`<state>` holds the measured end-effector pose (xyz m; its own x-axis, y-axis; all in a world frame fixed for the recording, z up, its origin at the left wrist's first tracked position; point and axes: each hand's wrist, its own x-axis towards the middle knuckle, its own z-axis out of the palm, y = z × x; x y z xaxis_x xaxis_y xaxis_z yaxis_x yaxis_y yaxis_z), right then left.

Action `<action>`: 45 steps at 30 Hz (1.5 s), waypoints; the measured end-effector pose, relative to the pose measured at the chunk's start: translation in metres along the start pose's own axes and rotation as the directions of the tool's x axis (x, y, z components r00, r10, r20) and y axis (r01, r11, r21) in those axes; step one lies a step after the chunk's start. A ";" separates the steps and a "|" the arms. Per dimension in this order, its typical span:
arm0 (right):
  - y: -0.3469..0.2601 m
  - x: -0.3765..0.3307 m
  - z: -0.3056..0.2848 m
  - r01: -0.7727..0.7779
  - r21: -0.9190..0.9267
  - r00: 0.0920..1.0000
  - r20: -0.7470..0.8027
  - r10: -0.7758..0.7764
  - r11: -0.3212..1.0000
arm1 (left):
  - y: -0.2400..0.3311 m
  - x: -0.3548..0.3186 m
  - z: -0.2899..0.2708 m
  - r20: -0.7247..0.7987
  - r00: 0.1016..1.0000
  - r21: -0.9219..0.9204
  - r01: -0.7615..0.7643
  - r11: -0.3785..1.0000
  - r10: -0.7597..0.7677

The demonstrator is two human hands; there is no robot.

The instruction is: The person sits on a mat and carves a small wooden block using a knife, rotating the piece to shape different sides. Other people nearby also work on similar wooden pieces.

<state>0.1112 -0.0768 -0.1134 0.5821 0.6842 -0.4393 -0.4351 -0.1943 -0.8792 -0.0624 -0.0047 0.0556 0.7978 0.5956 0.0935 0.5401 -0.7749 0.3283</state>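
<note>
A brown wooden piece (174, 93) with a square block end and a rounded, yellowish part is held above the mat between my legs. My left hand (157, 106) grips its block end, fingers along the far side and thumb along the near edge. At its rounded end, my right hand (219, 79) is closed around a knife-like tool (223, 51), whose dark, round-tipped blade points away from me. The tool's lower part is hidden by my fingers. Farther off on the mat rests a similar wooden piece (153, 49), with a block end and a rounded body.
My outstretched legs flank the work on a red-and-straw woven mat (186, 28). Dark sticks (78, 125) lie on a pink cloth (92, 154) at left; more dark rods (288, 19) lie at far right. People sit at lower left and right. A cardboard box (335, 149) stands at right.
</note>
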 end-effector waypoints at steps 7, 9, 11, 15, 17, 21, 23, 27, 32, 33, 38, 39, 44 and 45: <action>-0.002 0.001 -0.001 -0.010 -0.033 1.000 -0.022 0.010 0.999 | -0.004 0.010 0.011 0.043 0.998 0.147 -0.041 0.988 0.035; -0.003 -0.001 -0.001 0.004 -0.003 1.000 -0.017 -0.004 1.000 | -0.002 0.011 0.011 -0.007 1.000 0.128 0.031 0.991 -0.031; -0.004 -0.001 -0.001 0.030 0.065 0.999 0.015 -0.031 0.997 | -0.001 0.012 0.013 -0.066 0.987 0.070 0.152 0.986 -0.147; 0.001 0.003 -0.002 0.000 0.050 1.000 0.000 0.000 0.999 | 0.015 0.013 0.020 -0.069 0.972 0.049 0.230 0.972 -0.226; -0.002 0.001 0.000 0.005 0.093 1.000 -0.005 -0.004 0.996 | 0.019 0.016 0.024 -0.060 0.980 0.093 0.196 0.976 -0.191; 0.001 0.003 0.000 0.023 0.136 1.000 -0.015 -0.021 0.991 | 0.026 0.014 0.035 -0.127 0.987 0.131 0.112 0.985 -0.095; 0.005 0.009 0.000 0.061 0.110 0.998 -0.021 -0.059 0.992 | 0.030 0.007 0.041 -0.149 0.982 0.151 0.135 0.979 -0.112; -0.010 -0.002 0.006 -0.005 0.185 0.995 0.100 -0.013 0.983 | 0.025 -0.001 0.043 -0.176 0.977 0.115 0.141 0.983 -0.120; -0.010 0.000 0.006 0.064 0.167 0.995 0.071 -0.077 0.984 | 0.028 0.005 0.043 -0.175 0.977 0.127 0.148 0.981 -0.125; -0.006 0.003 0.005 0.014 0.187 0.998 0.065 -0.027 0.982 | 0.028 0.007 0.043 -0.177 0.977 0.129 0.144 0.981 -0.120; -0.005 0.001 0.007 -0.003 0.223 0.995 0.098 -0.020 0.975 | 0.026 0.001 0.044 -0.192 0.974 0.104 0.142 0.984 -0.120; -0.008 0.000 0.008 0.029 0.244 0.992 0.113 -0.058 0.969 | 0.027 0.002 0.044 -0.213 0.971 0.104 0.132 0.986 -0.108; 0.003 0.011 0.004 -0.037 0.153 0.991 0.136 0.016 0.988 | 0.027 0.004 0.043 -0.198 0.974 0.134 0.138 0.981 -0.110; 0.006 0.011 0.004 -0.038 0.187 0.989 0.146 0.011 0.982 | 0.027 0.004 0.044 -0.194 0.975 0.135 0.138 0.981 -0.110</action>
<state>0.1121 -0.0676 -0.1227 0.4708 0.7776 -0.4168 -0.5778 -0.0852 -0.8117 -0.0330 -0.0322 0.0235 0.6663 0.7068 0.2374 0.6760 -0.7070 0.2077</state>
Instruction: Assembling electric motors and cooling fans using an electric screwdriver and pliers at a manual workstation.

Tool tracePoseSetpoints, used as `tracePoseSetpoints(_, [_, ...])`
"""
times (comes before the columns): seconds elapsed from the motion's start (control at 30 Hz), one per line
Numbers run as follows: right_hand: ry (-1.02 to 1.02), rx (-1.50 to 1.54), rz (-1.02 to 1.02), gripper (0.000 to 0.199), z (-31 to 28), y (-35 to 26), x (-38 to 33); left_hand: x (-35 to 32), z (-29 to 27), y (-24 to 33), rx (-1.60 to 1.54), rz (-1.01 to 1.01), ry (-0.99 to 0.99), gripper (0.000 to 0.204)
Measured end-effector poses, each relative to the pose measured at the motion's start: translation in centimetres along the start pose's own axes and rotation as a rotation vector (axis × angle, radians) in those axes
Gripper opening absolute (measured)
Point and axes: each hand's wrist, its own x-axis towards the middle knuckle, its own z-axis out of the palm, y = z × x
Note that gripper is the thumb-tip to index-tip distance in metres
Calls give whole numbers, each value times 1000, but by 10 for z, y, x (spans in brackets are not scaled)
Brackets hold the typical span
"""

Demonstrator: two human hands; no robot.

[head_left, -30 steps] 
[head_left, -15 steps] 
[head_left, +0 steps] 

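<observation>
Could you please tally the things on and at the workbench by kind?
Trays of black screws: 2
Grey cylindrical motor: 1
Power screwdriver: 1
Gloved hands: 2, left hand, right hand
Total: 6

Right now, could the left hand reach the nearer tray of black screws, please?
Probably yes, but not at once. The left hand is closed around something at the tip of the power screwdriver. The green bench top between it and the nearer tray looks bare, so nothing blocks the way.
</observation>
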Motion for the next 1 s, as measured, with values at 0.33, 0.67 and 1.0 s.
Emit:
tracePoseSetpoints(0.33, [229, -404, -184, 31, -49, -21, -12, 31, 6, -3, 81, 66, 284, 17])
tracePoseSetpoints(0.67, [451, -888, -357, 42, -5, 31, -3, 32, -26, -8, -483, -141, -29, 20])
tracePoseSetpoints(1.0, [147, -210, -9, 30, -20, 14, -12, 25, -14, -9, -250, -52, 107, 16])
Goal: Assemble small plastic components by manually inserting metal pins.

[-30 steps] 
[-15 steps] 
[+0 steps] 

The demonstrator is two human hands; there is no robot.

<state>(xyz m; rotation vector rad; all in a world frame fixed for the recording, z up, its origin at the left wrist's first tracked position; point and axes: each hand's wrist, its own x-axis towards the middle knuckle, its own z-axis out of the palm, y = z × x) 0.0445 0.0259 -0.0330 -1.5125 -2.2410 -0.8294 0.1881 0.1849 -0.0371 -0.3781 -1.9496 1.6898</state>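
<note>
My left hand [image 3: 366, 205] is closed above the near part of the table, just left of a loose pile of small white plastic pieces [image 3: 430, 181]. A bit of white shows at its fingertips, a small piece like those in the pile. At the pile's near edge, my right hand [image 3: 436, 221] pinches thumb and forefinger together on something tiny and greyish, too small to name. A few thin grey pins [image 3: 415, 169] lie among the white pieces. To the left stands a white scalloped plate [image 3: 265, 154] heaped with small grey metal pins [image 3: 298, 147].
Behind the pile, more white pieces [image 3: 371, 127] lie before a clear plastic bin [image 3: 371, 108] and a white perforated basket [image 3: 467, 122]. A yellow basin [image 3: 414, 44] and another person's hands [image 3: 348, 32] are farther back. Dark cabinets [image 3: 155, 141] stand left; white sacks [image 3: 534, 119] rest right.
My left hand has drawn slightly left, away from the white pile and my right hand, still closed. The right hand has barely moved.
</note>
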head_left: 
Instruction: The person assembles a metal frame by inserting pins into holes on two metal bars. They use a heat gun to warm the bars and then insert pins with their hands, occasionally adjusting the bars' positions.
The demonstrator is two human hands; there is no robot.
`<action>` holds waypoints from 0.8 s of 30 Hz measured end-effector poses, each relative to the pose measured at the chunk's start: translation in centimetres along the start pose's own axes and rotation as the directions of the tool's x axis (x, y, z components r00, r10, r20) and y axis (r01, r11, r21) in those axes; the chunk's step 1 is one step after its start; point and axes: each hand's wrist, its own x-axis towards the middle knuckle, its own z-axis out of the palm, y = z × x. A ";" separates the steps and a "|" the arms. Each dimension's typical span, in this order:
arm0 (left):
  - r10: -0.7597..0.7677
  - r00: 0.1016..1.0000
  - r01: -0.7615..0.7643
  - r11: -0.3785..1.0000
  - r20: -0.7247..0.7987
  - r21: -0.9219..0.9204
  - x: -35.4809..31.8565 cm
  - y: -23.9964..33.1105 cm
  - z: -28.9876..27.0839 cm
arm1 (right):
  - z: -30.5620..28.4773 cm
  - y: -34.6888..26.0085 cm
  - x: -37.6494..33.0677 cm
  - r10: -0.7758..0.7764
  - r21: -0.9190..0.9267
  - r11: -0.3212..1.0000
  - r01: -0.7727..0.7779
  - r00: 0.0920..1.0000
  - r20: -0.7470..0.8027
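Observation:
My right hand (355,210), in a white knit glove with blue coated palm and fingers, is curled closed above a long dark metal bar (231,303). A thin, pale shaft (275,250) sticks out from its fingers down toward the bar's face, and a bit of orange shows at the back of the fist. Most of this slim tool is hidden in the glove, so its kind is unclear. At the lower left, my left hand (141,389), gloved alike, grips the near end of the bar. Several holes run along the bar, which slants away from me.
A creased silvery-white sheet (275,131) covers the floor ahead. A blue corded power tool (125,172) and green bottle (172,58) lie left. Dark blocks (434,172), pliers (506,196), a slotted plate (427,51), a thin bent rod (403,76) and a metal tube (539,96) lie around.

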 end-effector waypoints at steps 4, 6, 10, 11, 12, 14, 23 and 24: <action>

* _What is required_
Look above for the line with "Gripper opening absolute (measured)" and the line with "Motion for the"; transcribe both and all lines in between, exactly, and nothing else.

* _Expected answer_
Gripper opening absolute (measured)
Point and axes: each hand's wrist, its own x-axis towards the middle knuckle, its own z-axis out of the palm, y = z × x
Note that gripper is the thumb-tip to index-tip distance in metres
Calls give whole numbers, each value times 1000, but by 10 for z, y, x (spans in brackets are not scaled)
Brackets hold the typical span
"""

Demonstrator: two human hands; no robot.

[head_left, -30 steps] 
[head_left, -15 steps] 
[head_left, +0 steps] 

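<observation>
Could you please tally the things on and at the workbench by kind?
Trays of black screws: 2
Grey cylindrical motor: 1
Power screwdriver: 1
Gloved hands: 2, left hand, right hand
Total: 6

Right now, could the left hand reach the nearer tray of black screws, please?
Probably yes, but not at once. The left hand is closed around something at the tip of the power screwdriver. The green bench top between it and the nearer tray looks bare, so nothing blocks the way.
</observation>
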Motion for the next 1 s, as measured, with values at 0.33, 0.67 and 1.0 s.

What has been written completes the answer.